Left: James Mooney, left, and Howard Weinstein, MD, middle, participate in the 2018 5K Uganda Color Run for Cancer in Mbarara, Uganda.
“The color run is really a very creative way to bring awareness to the community about pediatric cancer,” Dr. Weinstein, a two-time color run participant, said. “It’s become an annual event that people are looking forward to and I think it’s really just the beginning.”
The Right Leader
Dr. Atwiine was a pediatrician at MRRH who had always been interested in hematology and oncology. When the Uganda Cancer Institute created the Pediatric Hematology-Oncology Fellowship Program in 2016, he applied and was accepted. Upon completion, Dr. Atwiine returned to MRRH to run the pediatric oncology program.
“Dr. Barnabas has been a real leader in bringing together a team that can care for children with cancer,” Dr. Weinstein said of his Ugandan colleague. “He’s a very skilled, caring and compassionate physician and he’s just creating a wonderful environment to really help these kids.”
“Each day we learn something new,” Imelda Busingye, RN, an MRRH pediatric oncology nurse says of working with Dr. Atwiine. “During the ward rounds he has taken an extra effort when seeing patients to teach us.”
Busingye also credits the MGH Global Nursing Fellowship, which has sent MGH nurses to MRRH to work with their Ugandan counterparts, with helping her feel comfortable working in the pediatric oncology unit. “It’s been a great experience working with the MGH nursing fellows,” Busingye said.
Left: Imelda Busingye, RN, is a nurse in the Pediatric Oncology Ward at Mbarara Regional Referral Hospital.
Dr. Weinstein and other Mass General colleagues provide frequent support for their Ugandan colleagues both during visits to Uganda and remotely. Tumor boards and biweekly video conference calls between the teams allow for discussion and advising on issues from new cases to operational needs.
“This partnership is really enriching to MGH and together we believe that we are making a real difference in the lives of children and their families,” said Louise Ivers, MD, MPH, DTM&H, Executive Director of the Center for Global Health, the entity at MGH that oversees the partnership.
Although medical resources in Mbarara are far fewer than in Boston, Dr. Weinstein is optimistic. “That gap is slowly narrowing and I think we’re really going to make tremendous progress in the next couple of years,” he said.

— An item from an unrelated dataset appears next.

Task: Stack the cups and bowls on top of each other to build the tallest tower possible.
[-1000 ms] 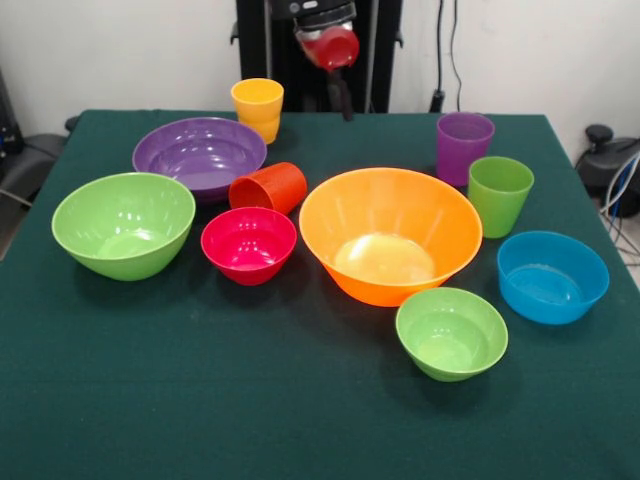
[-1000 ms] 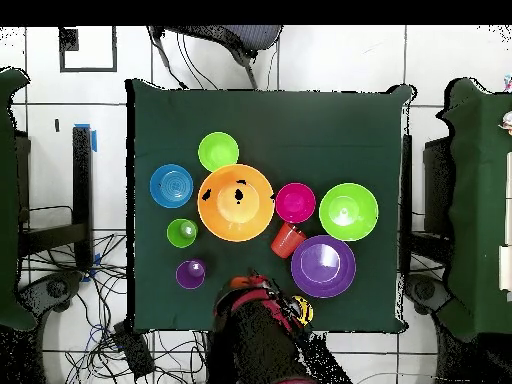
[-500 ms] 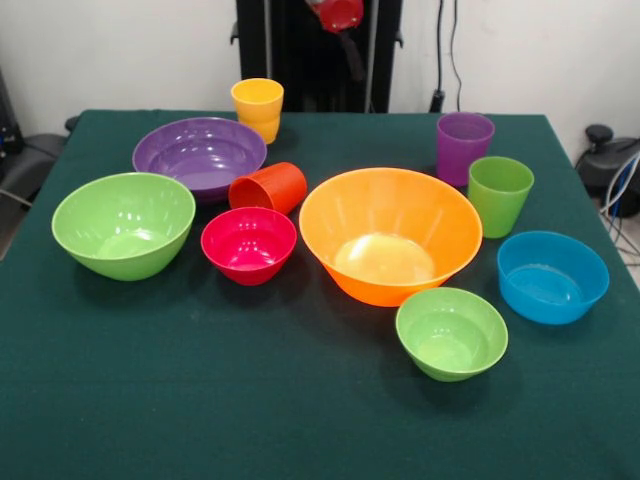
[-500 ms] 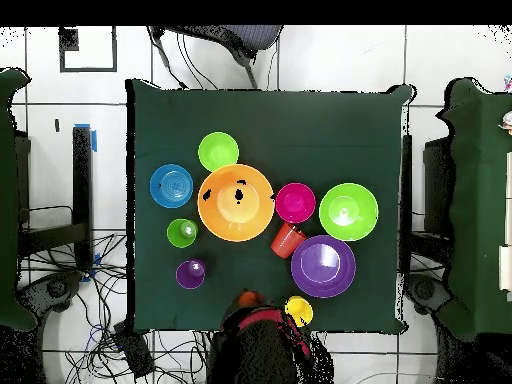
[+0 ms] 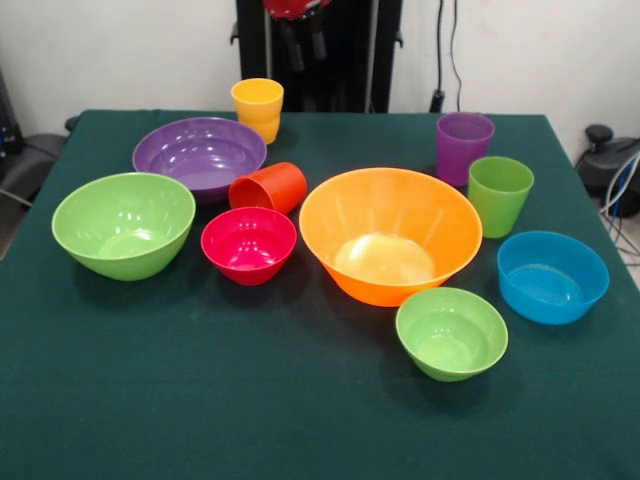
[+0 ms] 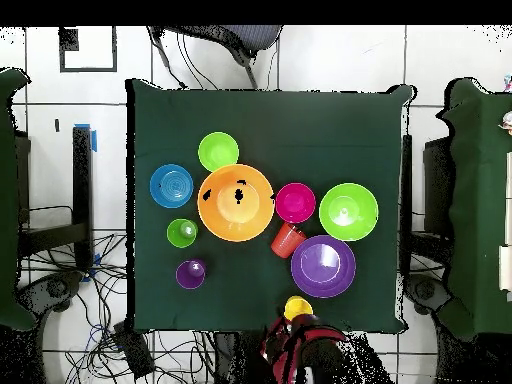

Despite having the key elements of a successful department in place, support is still needed to sustain progress. “Philanthropy remains a real key as far as making any headway going forward,” Dr. Weinstein said.
Dr. Ivers echoes this fact. “Our patients can’t pay us and we never ask them to, so philanthropy really allows us the freedom to focus on the care of the patient.”
The Pediatric Oncology Clinic at MRRH is a welcoming space for children. Large, colorful paintings of friendly wildlife and inspirational messages adorn the walls.
Mary Natweeta, a young mother from a village roughly 30 miles from MRRH, is eager to share her son’s experience in Dr. Atwiine’s care.
“His breathing was not good, and he had a cough. I was so worried about my child. But then we came and he had a biopsy here. Now he is eating and drinking and enjoying. Currently the boy is fine,” she says, her face communicating relief unique to a mother. “Now I have hope my child will be fine. I appreciate it for sure.”
“For me the greatest tragedy of cancer is children who die without anyone suspecting that they have cancer,” Dr. Atwiine says. “The whole aim of this unit is to give every child a chance. A chance at diagnosis, a chance at treatment and a chance at a cure.”